▶ **TASK DETAILS**
Leaving out the images, please reproduce each line below exactly.

· · · ·

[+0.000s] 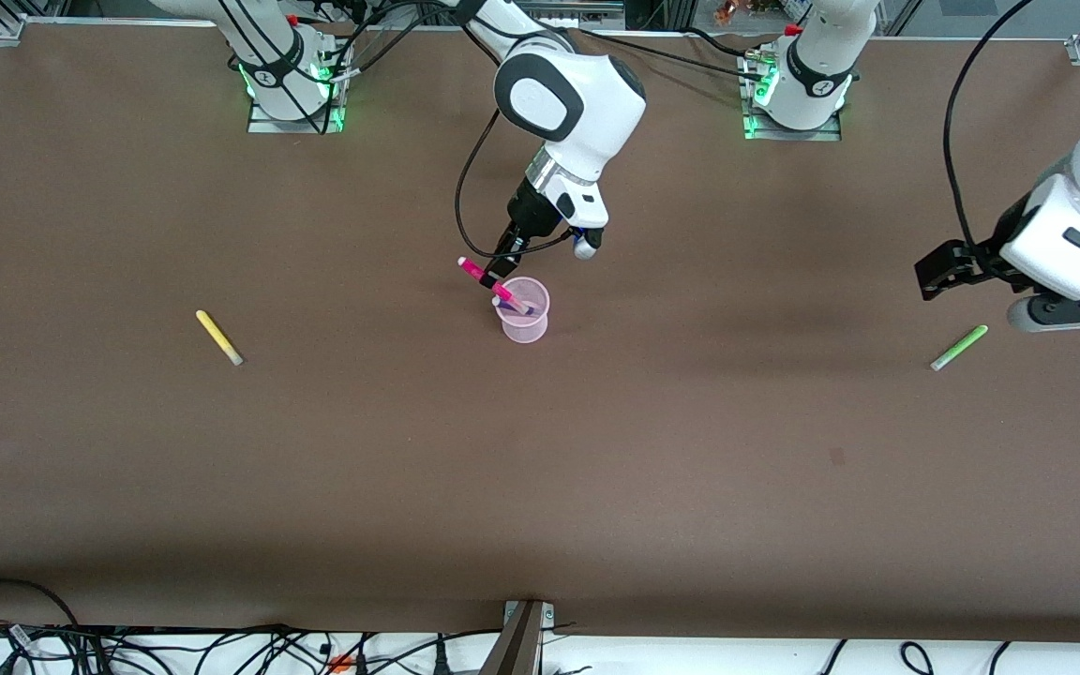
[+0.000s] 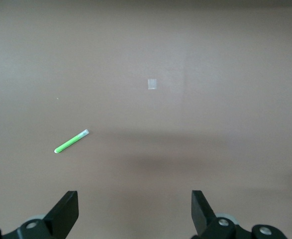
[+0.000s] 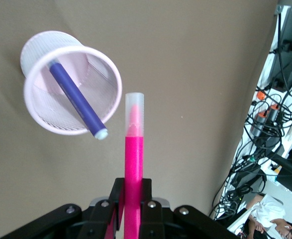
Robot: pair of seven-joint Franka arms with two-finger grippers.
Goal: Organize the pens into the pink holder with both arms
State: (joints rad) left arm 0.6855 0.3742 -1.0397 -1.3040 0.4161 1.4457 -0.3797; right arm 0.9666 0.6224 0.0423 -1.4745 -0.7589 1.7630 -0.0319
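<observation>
The pink holder (image 1: 526, 330) stands upright mid-table with the dark purple-blue pen (image 1: 514, 302) leaning inside it. My right gripper (image 1: 505, 265) is shut on the magenta pen (image 1: 476, 272), held tilted just above the holder's rim. In the right wrist view the magenta pen (image 3: 134, 149) points its clear cap just outside the holder's rim (image 3: 119, 94), beside the purple pen (image 3: 76, 99); the right gripper (image 3: 134, 191) clamps its barrel. The left gripper (image 1: 936, 272) hangs open over the table by the green pen (image 1: 959, 348). The green pen (image 2: 71, 142) lies flat ahead of the left gripper (image 2: 135, 209).
The yellow pen (image 1: 218, 337) lies flat toward the right arm's end of the table. A small pale patch (image 2: 152, 84) marks the brown tabletop. Cables run along the table edge nearest the front camera.
</observation>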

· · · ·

▶ **OUTPUT**
[+0.000s] 
[+0.000s] 
[+0.000s] 
Robot: pair of seven-joint Franka arms with two-finger grippers.
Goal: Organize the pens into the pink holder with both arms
State: (joints rad) left arm 0.6855 0.3742 -1.0397 -1.3040 0.4161 1.4457 -0.3797; right arm 0.9666 0.6224 0.0423 -1.4745 -0.7589 1.7630 -0.0319
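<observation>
The pink holder (image 1: 526, 330) stands upright mid-table with the dark purple-blue pen (image 1: 514, 302) leaning inside it. My right gripper (image 1: 505, 265) is shut on the magenta pen (image 1: 476, 272), held tilted just above the holder's rim. In the right wrist view the magenta pen (image 3: 134, 149) points its clear cap just outside the holder's rim (image 3: 119, 94), beside the purple pen (image 3: 76, 99); the right gripper (image 3: 134, 191) clamps its barrel. The left gripper (image 1: 936, 272) hangs open over the table by the green pen (image 1: 959, 348). The green pen (image 2: 71, 142) lies flat ahead of the left gripper (image 2: 135, 209).
The yellow pen (image 1: 218, 337) lies flat toward the right arm's end of the table. A small pale patch (image 2: 152, 84) marks the brown tabletop. Cables run along the table edge nearest the front camera.
</observation>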

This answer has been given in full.